What you return must match the listing below line for line, minus its pictures.

········

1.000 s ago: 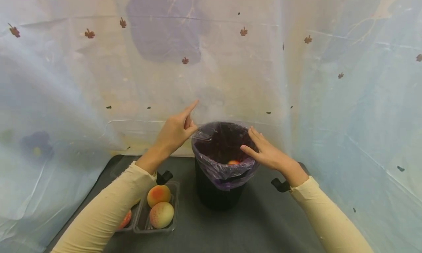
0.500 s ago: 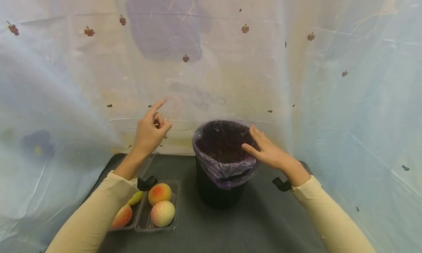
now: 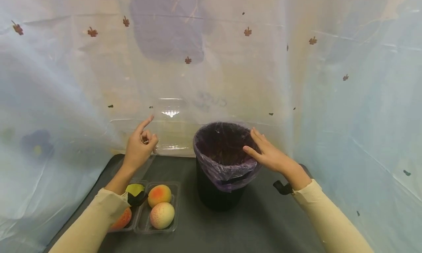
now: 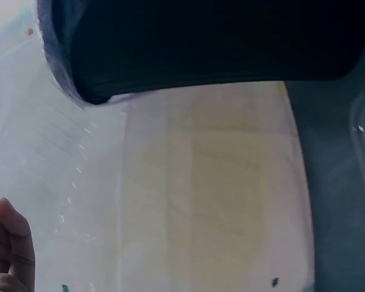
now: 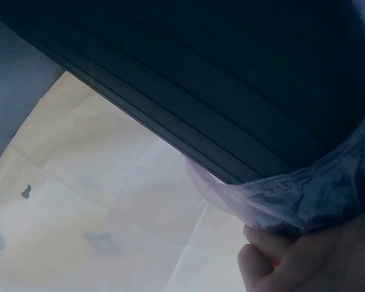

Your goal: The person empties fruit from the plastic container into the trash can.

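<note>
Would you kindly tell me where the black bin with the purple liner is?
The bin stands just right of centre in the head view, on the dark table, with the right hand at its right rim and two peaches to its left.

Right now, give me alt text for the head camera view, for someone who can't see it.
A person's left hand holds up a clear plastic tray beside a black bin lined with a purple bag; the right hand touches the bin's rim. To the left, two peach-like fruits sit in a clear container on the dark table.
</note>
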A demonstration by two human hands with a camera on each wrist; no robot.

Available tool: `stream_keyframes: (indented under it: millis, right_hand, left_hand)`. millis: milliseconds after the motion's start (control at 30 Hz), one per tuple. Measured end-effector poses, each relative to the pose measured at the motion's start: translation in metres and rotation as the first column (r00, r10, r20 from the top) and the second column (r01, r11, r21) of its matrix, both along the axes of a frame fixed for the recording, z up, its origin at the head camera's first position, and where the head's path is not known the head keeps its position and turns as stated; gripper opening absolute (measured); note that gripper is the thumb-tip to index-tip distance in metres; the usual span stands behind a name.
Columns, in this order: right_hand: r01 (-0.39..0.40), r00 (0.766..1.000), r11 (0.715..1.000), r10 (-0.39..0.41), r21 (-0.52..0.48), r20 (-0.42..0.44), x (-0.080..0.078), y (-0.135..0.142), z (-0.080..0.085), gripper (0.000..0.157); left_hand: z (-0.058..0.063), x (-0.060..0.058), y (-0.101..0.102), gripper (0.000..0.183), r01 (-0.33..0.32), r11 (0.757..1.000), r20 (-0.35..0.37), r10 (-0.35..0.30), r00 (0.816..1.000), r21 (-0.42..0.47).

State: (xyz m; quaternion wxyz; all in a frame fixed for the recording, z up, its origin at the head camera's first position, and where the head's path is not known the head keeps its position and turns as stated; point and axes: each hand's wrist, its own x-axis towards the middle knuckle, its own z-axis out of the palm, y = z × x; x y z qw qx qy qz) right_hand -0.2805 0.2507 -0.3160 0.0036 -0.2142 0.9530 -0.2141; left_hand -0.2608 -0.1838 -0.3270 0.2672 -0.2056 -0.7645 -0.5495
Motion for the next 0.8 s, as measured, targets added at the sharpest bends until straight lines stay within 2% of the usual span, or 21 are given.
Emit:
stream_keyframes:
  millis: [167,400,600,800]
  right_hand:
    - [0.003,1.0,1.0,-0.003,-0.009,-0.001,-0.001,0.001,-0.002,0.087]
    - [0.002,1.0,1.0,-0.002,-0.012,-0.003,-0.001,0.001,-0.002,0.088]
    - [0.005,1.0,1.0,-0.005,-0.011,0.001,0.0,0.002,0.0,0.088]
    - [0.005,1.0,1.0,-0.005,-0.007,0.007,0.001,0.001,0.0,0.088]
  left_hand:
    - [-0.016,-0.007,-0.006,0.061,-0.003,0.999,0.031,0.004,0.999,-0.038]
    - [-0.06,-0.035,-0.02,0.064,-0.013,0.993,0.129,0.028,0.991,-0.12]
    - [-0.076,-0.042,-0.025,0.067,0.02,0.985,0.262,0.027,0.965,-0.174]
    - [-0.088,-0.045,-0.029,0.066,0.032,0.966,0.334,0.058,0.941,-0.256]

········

Task response »
1.000 s ago: 
0.500 s ago: 
now: 
now: 
now: 

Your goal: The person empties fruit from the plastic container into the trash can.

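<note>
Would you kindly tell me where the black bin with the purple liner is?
The bin stands just right of centre in the head view, on the dark table, with the right hand at its right rim and two peaches to its left.

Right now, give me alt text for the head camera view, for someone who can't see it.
A person's left hand holds up a clear plastic tray beside a black bin lined with a purple bag; the right hand touches the bin's rim. To the left, two peach-like fruits sit in a clear container on the dark table.
</note>
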A demonstration by two human hands with a camera on each wrist; no robot.

Available tool: `stream_keyframes: (indented under it: millis, right_hand, left_hand)`. millis: milliseconds after the motion's start (control at 30 Hz), one per tuple. Measured end-effector poses, each relative to the pose measured at the motion's start: translation in metres and rotation as the first column (r00, r10, r20 from the top) and the second column (r01, r11, r21) of its matrix, both along the axes of a frame fixed for the recording, z up, its origin at the head camera's first position, and where the head's path is not known the head keeps its position and turns as stated; gripper opening absolute (measured); note that gripper is the thumb-tip to index-tip distance in metres; the usual span stands behind a name.
Columns, in this order: right_hand: r01 (-0.39..0.40), r00 (0.766..1.000), r11 (0.715..1.000), r10 (-0.39..0.41), r21 (-0.52..0.48), r20 (-0.42..0.44), x (-0.080..0.078), y (-0.135..0.142), z (-0.080..0.085), gripper (0.000..0.157); left_hand: z (-0.058..0.063), x (-0.060..0.058), y (-0.101..0.102), gripper (0.000..0.183), r01 (-0.33..0.32), r11 (0.757..1.000), r20 (-0.35..0.37), r10 (-0.35..0.30), r00 (0.816..1.000), r21 (-0.42..0.47).

State: (xyz m; quaternion wxyz; all in a frame fixed for the recording, z up, its origin at the head camera's first position, and where the head's path is not known the head keeps its position and turns as stated; point and axes: each hand's wrist, its own x-axis towards the middle knuckle, its own z-axis out of the palm, y = z × x; x y z qw qx qy qz) right_hand -0.2805 0.2507 -0.3160 0.0036 -0.2142 0.9530 -0.2141; left_hand -0.2608 -0.1838 -0.3270 0.2672 -0.2056 -0.7645 -0.5495
Motion for the next 0.8 s, as measured, targets added at the sharpest bends until straight lines stay within 2% of the usual span, or 21 are given.
Emit:
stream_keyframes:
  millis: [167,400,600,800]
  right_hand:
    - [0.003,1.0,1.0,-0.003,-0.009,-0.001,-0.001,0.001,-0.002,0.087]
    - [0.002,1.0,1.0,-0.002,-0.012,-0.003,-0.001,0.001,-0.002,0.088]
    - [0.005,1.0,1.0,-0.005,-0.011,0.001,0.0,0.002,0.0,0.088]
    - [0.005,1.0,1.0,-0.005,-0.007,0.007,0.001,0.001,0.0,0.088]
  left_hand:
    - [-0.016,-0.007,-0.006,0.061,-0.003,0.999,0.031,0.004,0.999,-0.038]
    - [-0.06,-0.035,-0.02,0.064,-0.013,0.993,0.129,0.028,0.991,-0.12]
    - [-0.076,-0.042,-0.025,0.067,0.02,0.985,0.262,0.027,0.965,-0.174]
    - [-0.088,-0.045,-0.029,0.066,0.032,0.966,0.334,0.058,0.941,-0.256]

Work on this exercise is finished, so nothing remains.